Algumas coisas para jogar bem com o que o MS CA espera na configuração do OpenSSL:

Locais AIA e CDP válidos devem ser aplicados ao certificado raiz, na seção configurada pela propriedade x509_extensions da seção [req] da raiz auto-assinada. Algo ao longo destas linhas:
```
authorityInfoAccess = caIssuers;URI:http://test-rootca.test.local/root.pem
crlDistributionPoints = URI:http://test-rootca.test.local/root.crl
```
Uma determinada configuração do OpenSSL provavelmente não permite CAs subordinadas por padrão. Altere isso para solicitações assinadas (certifique-se de que isso não esteja em vigor para solicitações que não devem ser CAs, é claro). Isso estará na seção configurada pela propriedade x509_extensions da seção [ca] :
```
basicConstraints=CA:TRUE
certificatePolicies=2.5.29.32.0
```

Então, faremos uma CA para testar.

Crie sua raiz:

openssl req -new -x509 -keyout /etc/ssl/private/root.key -out /etc/ssl/certs/root.pem -nodes -extensions v3_ca

Mexa com sua configuração e crie os arquivos e diretórios necessários na seção [ca] da sua configuração do OpenSSL.

Tudo pronto para levar o lado das coisas da Microsoft; crie uma autoridade de certificação subordinada do Windows com assinatura manual.

Carregue a solicitação de certificado para o servidor OpenSSL. Enquanto você está nisso, baixe o certificado raiz.

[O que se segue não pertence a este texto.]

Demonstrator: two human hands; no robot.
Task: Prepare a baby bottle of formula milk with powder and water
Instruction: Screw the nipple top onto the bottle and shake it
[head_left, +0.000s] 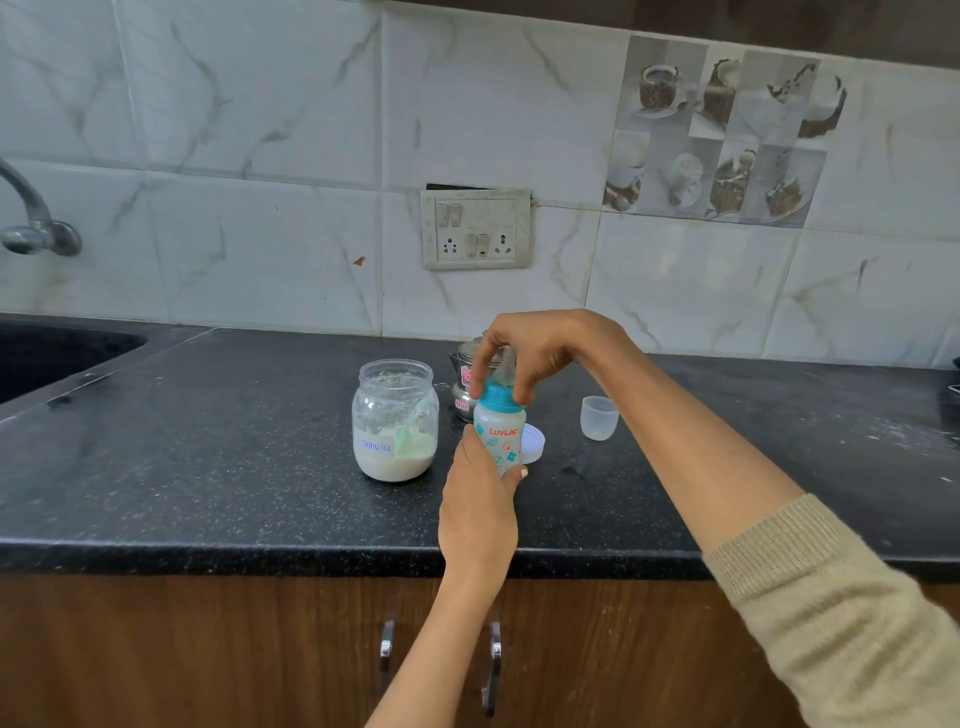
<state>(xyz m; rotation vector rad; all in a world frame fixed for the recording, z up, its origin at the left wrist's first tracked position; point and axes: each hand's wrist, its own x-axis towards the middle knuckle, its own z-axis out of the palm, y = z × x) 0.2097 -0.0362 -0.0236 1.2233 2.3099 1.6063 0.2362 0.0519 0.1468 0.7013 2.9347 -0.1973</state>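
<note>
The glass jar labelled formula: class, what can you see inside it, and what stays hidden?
Inside the open glass jar lies white powder at the bottom, with a pale green scoop resting in it. The scoop's lower end is buried, and residue smeared on the glass blurs the rest.

Only a couple of bits are actually readable here. The small clear baby bottle with the teal screw collar (498, 434) has "LuvLap" printed in orange-red across its front, over some little teal and orange doodles. The open glass jar of white powder (395, 421) has a pale label with handwritten blue letters, looks like "formula" though the start is faint. The sticker on the small steel pot (464, 387) behind is too blurry to read.
</note>
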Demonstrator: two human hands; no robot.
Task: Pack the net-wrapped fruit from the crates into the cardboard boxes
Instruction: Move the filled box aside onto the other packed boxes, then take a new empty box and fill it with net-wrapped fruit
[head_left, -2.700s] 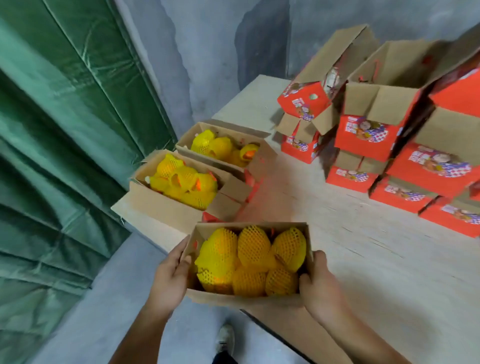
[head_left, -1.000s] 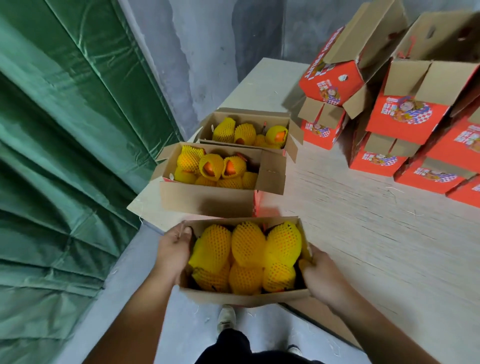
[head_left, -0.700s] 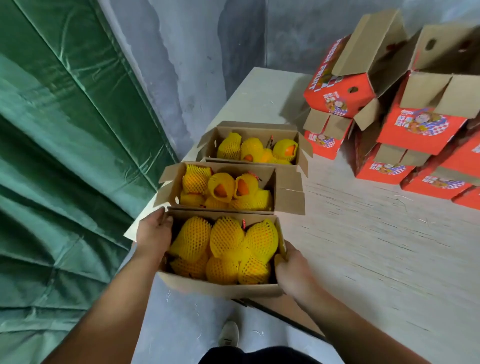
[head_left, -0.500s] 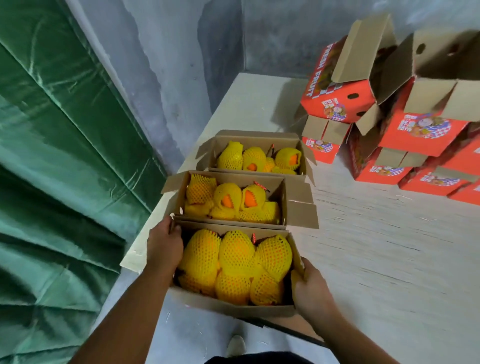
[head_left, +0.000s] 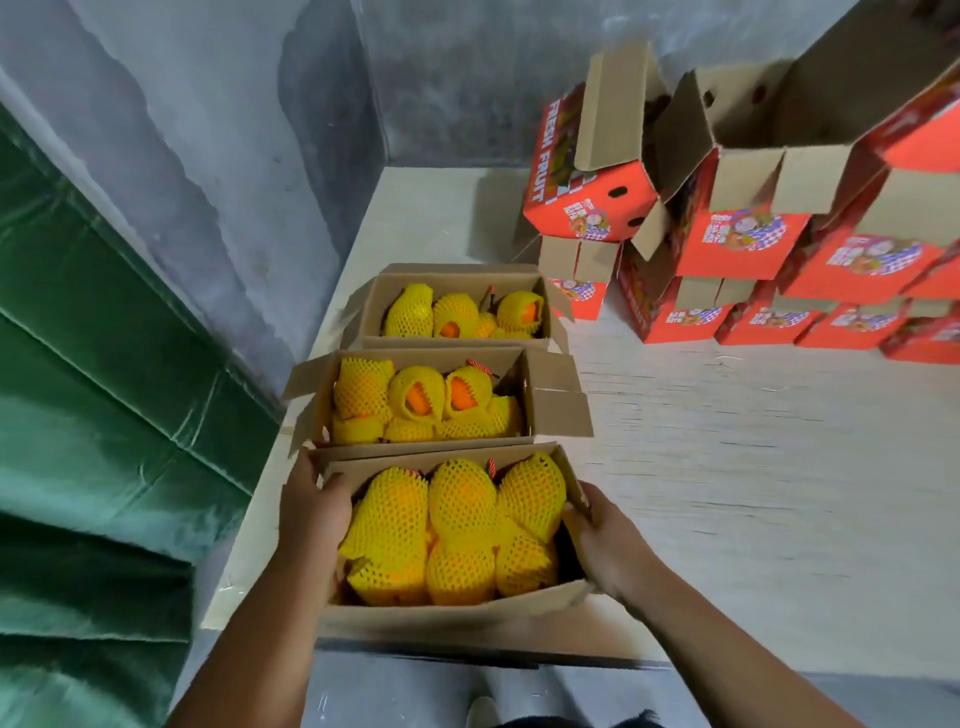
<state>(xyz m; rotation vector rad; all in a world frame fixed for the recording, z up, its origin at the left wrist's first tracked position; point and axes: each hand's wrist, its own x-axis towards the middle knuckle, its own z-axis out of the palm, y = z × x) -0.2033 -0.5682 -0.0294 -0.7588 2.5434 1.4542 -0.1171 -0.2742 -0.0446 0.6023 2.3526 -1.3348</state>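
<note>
The person is holding a cardboard box (head_left: 447, 613) full of net-wrapped fruit (head_left: 457, 525) at the near edge of a pale wooden table (head_left: 753, 493). The left hand (head_left: 311, 506) is gripping the box's left end, with the thumb curling over the rim toward the fruit and the fingers wrapping down the outside wall. The right hand (head_left: 605, 538) is gripping the right end, fingers curling round the flap and side of the box. The fruit is sitting packed tight in yellow foam netting, in two rows that are filling the box up to its rim. The far wall of this box is touching a second open box (head_left: 550, 410), which is lying just behind it and is also holding netted fruit, two pieces showing orange skin through gaps in the net. A third open box (head_left: 374, 306) is standing directly behind that one, likewise filled. Further back and to the right, a stack of red printed cartons (head_left: 727, 244) is rising against the grey wall (head_left: 234, 130), several with brown flaps standing open. A green tarpaulin (head_left: 104, 364) is hanging along the left side.
</note>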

Importe-o para o armazenamento confiável de raízes - do computador, não do seu usuário!

Emita o certificado subordinado:

openssl ca -in test-subca.req
(you might need to specify a permissive policy manually with -policy, check your config)

Se isso não funcionou, sua CA provavelmente tem um problema com o diretório config - new certs, arquivo de índice, arquivo serial, etc. Verifique a mensagem de erro.

Se foi, então é isso. Se você não tiver, crie uma CRL e coloque-a no CDP que você configurou acima; Acabei de instalar o Apache e o coloquei no webroot:

openssl ca -gencrl -out /var/www/root.crl

E coloque seu certificado no local da AIA, se ainda não estiver:

cp /etc/ssl/certs/root.pem /var/www/root.pem

Faça o download do certificado subordinado recém-emitido e instale-o na CA com o snap-in MMC da autoridade de certificação. Ele vai se queixar de qualquer problema com confiança ou validação, mas não tem objeção moral em aceitá-lo.

Resultado final; uma CA do Windows em funcionamento sem reclamar do snap-in Enterprise PKI, com um atributo OpenSSL Generated Certificate nos atributos.